Chapter 20 The Time-Traveling Interloper
Sirius was lamenting his life. He felt hampered by the fact that he was trapped in the body of a child. But strangely he also felt incredibly free. This second chance at childhood was more than enough to make up for all the shitty years in Azkaban. He had been offered a wonderful gift. He refused to squander it on petty jealousies or grudges.
His younger self, however, was not so enlightened. In fact, there was at this moment a torrential hurricane of vitriol spewing into his mind from his unwilling roommate. He couldn't explain everything to 'Siri, his pet name for his annoying younger self, all the reasons that cooperation was more important than rebellion. Siri didn't want to take lessons with Arcturus, he wanted to stay in the castle with HIS friends. Friends, that a '...creepy old person from the future was trying to steal!, and who cares if that creepy person is me. Creepy body stealing me. You are a creepy TIME TRAVELING INTERLOPER and this is MY BODY!' Siri stamped his foot for emphasis! The screaming in his head was bordering on the hysterical. Yet Siri wasn't done.
'I'm not going. You can't make me.' Siri wasn't going to budge.
Sirius hadn't really considered the very real possibility of this happening. He wasn't handling things very well up to this point. Finally, he just surrendered. After all the kid was right. This was his body. 'Fine. But you get to tell grandfather you don't want to have lessons with him. And you get to tell Regulus you don't want to have dinner with him. And then the low blow, 'And then you get to tell grandmother why you just broke Regulus's heart.'
There was absolute silence in his head. Thirty seconds passed. A minute passed. It was a battle of wills.
'Fine. I'll go. If you promise to teach me how to be an animagus.' Siri was letting his inner Slytherin out to play.
'Fine. You can help me transform into our other forms.
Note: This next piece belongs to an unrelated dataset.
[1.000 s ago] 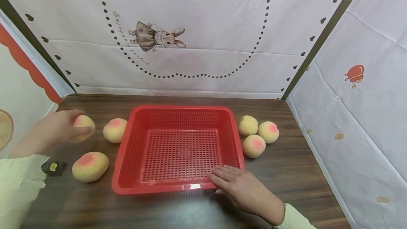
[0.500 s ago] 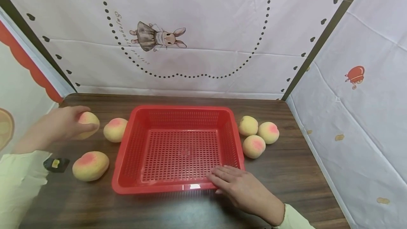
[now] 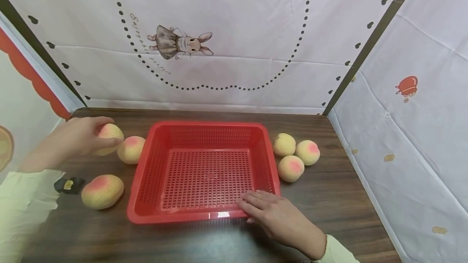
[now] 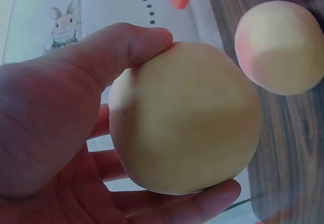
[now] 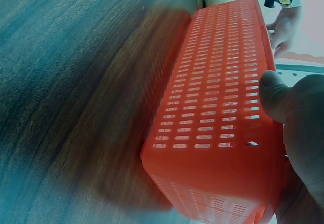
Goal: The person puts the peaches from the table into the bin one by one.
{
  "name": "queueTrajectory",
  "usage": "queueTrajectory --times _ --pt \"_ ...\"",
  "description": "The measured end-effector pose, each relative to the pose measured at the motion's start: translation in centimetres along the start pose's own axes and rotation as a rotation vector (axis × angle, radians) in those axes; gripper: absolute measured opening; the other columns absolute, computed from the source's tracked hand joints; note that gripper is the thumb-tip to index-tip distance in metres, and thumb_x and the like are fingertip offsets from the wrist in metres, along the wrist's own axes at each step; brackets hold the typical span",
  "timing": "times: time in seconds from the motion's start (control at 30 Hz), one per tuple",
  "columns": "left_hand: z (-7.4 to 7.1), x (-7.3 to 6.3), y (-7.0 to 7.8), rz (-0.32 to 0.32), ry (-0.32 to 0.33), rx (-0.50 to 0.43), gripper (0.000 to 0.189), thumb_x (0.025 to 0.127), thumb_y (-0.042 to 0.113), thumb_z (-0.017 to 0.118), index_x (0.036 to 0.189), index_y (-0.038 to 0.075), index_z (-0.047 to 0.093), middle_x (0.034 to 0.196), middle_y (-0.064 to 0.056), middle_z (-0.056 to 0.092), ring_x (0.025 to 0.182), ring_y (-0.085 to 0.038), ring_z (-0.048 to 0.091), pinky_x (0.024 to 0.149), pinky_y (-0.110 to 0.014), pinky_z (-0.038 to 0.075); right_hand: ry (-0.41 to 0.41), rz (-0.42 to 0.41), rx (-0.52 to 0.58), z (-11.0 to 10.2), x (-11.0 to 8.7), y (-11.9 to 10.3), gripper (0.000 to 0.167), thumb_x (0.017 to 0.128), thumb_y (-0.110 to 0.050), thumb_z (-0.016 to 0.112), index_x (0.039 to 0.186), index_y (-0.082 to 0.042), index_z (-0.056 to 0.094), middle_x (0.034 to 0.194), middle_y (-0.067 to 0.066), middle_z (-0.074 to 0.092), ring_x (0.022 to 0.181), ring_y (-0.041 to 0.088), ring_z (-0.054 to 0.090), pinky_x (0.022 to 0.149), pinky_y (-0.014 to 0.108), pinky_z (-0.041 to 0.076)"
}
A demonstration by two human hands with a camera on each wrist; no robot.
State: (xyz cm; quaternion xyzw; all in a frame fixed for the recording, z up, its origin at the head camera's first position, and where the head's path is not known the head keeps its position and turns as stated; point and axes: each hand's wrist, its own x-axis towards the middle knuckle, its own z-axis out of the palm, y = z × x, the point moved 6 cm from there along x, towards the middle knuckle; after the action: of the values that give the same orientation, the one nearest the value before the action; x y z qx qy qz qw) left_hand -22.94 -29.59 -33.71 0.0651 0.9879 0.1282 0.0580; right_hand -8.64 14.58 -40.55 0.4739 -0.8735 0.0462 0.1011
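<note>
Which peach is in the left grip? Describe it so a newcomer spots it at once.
Find the red basket on the brown table. To its left, the left grip holds the wanted peach. Unlike the basket-side peach and the nearer peach, both on the table, it alone is held.

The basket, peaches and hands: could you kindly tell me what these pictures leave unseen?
Head view: part of the held peach, behind the left hand.
Left wrist view: part of another peach, beyond the right edge.
Right wrist view: inside of the basket, mostly hidden by its own side.
</note>
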Motion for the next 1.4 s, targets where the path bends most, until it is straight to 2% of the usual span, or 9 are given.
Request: queueTrajectory --times 0.13,0.27,0.4,0.7,0.87,0.97,1.1,1.3,1.4 --pt "-0.4 -0.2 1.0 0.020 0.050 -0.002 0.022 0.093 0.039 0.071 0.085 0.021 0.059 0.065 0.001 0.046 0.072 -0.018 0.049 0.062 -0.033 0.033 -0.007 0.006 0.001 0.1 0.0 0.0 0.048 0.097 -0.033 0.074 0.142 -0.021 0.064 0.137 -0.001 0.071 0.126 0.015 0.069 0.107 0.036 0.056" --pt "-0.7 -0.2 1.9 0.051 0.077 0.014 0.015 0.092 0.033 0.068 0.086 0.023 0.060 0.065 0.002 0.043 0.072 -0.017 0.048 0.063 -0.033 0.032 -0.009 0.010 0.001 0.2 0.0 0.1 0.047 0.098 -0.034 0.072 0.142 -0.022 0.064 0.137 -0.002 0.071 0.126 0.014 0.068 0.107 0.035 0.056" --pt "-0.8 -0.1 2.6 0.047 0.049 0.008 0.009 0.093 0.034 0.067 0.092 0.025 0.065 0.067 0.001 0.049 0.076 -0.020 0.051 0.063 -0.034 0.034 -0.007 0.010 0.003 0.2 0.0 0.1 0.047 0.098 -0.034 0.072 0.142 -0.022 0.063 0.137 -0.002 0.071 0.127 0.014 0.068 0.107 0.036 0.056" --pt "-0.8 0.2 4.2 0.044 -0.007 -0.040 0.021 0.095 0.040 0.070 0.087 0.023 0.062 0.066 0.000 0.045 0.071 -0.018 0.049 0.061 -0.034 0.034 -0.008 0.007 0.010 0.3 0.0 0.1 0.047 0.098 -0.034 0.072 0.142 -0.021 0.063 0.137 -0.001 0.071 0.127 0.016 0.068 0.107 0.037 0.056" --pt "-1.0 0.3 5.5 0.072 0.011 -0.020 0.022 0.094 0.045 0.071 0.090 0.025 0.064 0.068 0.002 0.048 0.074 -0.017 0.049 0.062 -0.034 0.034 -0.016 0.010 0.008 0.3 0.0 0.1 0.048 0.097 -0.034 0.073 0.142 -0.022 0.063 0.137 -0.001 0.071 0.127 0.016 0.068 0.107 0.037 0.056" --pt "-1.2 0.4 6.2 0.076 0.015 -0.027 0.020 0.094 0.041 0.071 0.087 0.024 0.063 0.068 0.001 0.049 0.072 -0.017 0.050 0.062 -0.034 0.034 -0.018 0.013 0.009 0.3 0.0 0.1 0.050 0.095 -0.033 0.076 0.142 -0.022 0.063 0.137 -0.001 0.071 0.127 0.016 0.068 0.107 0.037 0.056" --pt "-0.9 0.4 7.0 0.056 -0.032 -0.066 0.015 0.093 0.032 0.067 0.085 0.022 0.060 0.068 -0.001 0.050 0.071 -0.018 0.051 0.060 -0.034 0.036 -0.026 0.018 0.014 0.3 0.0 0.1 0.050 0.094 -0.033 0.077 0.142 -0.022 0.063 0.138 -0.002 0.071 0.127 0.016 0.068 0.107 0.037 0.056" --pt "-1.0 0.8 8.5 0.114 -0.011 -0.038 0.011 0.090 0.029 0.068 0.085 0.023 0.060 0.068 0.000 0.052 0.069 -0.017 0.050 0.060 -0.033 0.036 -0.047 0.025 0.022 0.3 0.0 0.2 0.050 0.096 -0.034 0.075 0.143 -0.022 0.063 0.139 -0.001 0.070 0.128 0.016 0.068 0.107 0.038 0.056" --pt "-0.8 1.0 8.9 0.117 -0.040 -0.045 0.010 0.089 0.030 0.069 0.088 0.022 0.062 0.071 0.000 0.056 0.068 -0.017 0.053 0.059 -0.033 0.039 -0.053 0.027 0.028 0.3 0.1 0.1 0.050 0.096 -0.034 0.075 0.143 -0.022 0.063 0.139 -0.001 0.070 0.129 0.016 0.067 0.107 0.038 0.056"
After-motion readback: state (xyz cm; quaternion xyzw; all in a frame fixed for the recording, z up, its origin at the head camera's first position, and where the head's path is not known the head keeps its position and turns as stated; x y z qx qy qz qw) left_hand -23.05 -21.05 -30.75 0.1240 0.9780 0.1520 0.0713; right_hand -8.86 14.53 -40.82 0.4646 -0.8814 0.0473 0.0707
I'll include you in the process. Satisfied?'
'Hardly. You keep taking over when this is supposed to be my time. You keep dragging me to the library when I want to spend time with my mates. I wanted to talk to Marlene and you growled I was too young to think about girls. Whatever you did with Marlene, that's great, but I'm eleven and don't really think I'm gonna be dragging girls into broom cupboards. Which is an image I really didn't want in my head about someone that I like as a friend. How many girls have you gone into broom cupboards with anyway? It's really gross that you snogged all my classmates. And I really hate it, that you do stuff without asking me. It's driving me round the twist.' Siri's long laundry list of grievances struck a chord and Sirius knew he was right.
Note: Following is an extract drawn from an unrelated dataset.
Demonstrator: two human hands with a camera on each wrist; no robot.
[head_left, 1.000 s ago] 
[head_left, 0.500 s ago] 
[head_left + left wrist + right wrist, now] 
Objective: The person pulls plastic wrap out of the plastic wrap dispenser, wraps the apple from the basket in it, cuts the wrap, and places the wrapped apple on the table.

He was an interloper. He was asking him to trust but offered him very little in return. Remorse plunged him into a deep pit of self-loathing. Some of which must have bled over to his counterpart. He was usually good at keeping his emotions, memories, and feelings walled off from his younger self, but shame and guilt and pain and so much more, slammed into him and he couldn't help the memory that spilled past his guard.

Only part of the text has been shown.